Oum Ahmad, Palestinienne réfugiée en Égypte

à franceinfo

Elle aura passé deux mois dans l’enfer de Gaza, avant de s’installer chez une amie dans la grande banlieue du Caire. "Les enfants, quand on est rentrés chez cette amie, me disaient : 'Ah maman, il n’y a pas de coupure d’électricité, il y a toujours de l’eau, on peut regarder la télévision toute la journée !' On a commencé à chercher du travail, parce qu’on ne va pas rester comme ça. Mais d’un autre côté, je suis toujours en contact avec Gaza. On cherche des nouvelles." Aujourd’hui, Oum Ahmad loue une maison et accueille régulièrement d’autres réfugiés de Gaza, qui, comme elle, espèrent pouvoir retourner chez eux.

"Je ne veux pas retourner au kibboutz"

Autre histoire d’exil, cette fois du côté israélien, celle d’Almog. Attaquée dans son kibboutz de Nirim le 7 octobre, elle a passé 12 heures enfermée dans son abri avant d’être sauvée par l’armée. Aujourd’hui, elle erre d’hôtel en maison et ne sait pas si elle reviendra chez elle. C’est une conversation décousue car, régulièrement, Almog se lève, ouvre la fenêtre de son nouvel appartement de Bet Shemesh, à l’ouest de Jérusalem, et chasse les pigeons de la terrasse. Elle ne supporte pas la présence de ces volatiles qui n’existaient pas à Nirim : "Oui, je surveille les pigeons. Je les déteste. En fait, j’ai juste envie qu’ils meurent".

Almog ne s’est pas remise du massacre du 7 octobre. Cinq membres de son kibboutz ont été tués et cinq autres ont été enlevés. "Les terroristes sont venus dans ma maison. J’ai retenu la porte de l’abri pendant 12 heures jusqu’à l’arrivée des secours. J’étais avec mes deux enfants et ma mère. Je ne veux pas retourner au kibboutz", confie-t-elle. Après avoir vécu trois mois et demi dans un hôtel de la cité balnéaire d’Eilat, Almog a décidé de voler de ses propres ailes, pour ne pas subir des décisions collectives qui l’aurait contrainte à rentrer à Nirim. 

"À partir du moment où j’ai décidé de ne plus être dans la communauté, je n’ai plus été aidée. C’est le grand vide. Je ne sais pas quoi faire de ma vie."

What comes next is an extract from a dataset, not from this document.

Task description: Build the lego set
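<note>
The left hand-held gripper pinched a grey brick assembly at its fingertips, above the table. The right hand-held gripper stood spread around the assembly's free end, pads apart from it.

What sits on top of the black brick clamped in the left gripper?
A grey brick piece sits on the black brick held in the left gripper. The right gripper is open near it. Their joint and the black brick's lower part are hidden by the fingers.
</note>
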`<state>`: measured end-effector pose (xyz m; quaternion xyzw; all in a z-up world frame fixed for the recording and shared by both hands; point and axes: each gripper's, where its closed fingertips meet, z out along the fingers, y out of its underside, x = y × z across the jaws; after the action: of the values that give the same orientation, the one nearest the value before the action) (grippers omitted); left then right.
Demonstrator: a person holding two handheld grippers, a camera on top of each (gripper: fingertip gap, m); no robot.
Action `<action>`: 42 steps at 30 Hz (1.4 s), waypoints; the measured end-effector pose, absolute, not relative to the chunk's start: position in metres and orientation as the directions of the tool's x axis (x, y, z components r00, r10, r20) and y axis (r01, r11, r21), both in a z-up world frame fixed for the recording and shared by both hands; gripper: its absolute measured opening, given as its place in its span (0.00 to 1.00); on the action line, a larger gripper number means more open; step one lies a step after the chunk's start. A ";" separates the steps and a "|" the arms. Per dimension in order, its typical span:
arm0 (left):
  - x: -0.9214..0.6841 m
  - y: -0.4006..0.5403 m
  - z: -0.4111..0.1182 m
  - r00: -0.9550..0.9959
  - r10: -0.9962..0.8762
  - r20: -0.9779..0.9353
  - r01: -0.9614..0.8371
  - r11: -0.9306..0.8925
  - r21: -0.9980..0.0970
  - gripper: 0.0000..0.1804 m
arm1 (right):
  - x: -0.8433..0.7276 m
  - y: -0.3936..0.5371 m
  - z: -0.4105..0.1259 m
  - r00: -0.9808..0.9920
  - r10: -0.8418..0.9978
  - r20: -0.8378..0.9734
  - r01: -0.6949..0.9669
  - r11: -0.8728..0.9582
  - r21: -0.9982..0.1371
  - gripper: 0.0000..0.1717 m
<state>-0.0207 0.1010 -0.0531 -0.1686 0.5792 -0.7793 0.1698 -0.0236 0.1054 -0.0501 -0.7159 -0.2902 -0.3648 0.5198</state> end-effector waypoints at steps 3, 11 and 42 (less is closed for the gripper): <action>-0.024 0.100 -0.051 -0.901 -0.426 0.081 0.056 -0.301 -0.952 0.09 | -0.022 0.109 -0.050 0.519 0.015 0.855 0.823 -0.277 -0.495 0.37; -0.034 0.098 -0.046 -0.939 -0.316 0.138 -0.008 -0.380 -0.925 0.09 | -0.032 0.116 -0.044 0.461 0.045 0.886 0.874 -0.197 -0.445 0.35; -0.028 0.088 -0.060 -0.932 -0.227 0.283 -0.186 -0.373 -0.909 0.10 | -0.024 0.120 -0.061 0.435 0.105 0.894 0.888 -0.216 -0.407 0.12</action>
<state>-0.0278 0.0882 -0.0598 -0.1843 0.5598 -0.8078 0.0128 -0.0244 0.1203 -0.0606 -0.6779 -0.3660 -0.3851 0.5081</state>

Almog, Israélienne relogée à Jérusalem

à franceinfo

Il y a trois semaines, son fils de 9 ans, Sahar, a sauté de deux étages, alors qu’il était dans sa nouvelle école. "Le psychiatre a dit qu’il n’était pas suicidaire. Il souffre. Il ne peut pas contrôler ses émotions. Il a été submergé par la colère et il s’est jeté par la fenêtre." Sahar n’a pas été blessé, mais il a exprimé peu de temps après son envie de revenir à Nirim, de retrouver ses copains et de regoûter à sa vie d’avant. Mais pour le moment, pour sa maman c’est tout simplement impossible.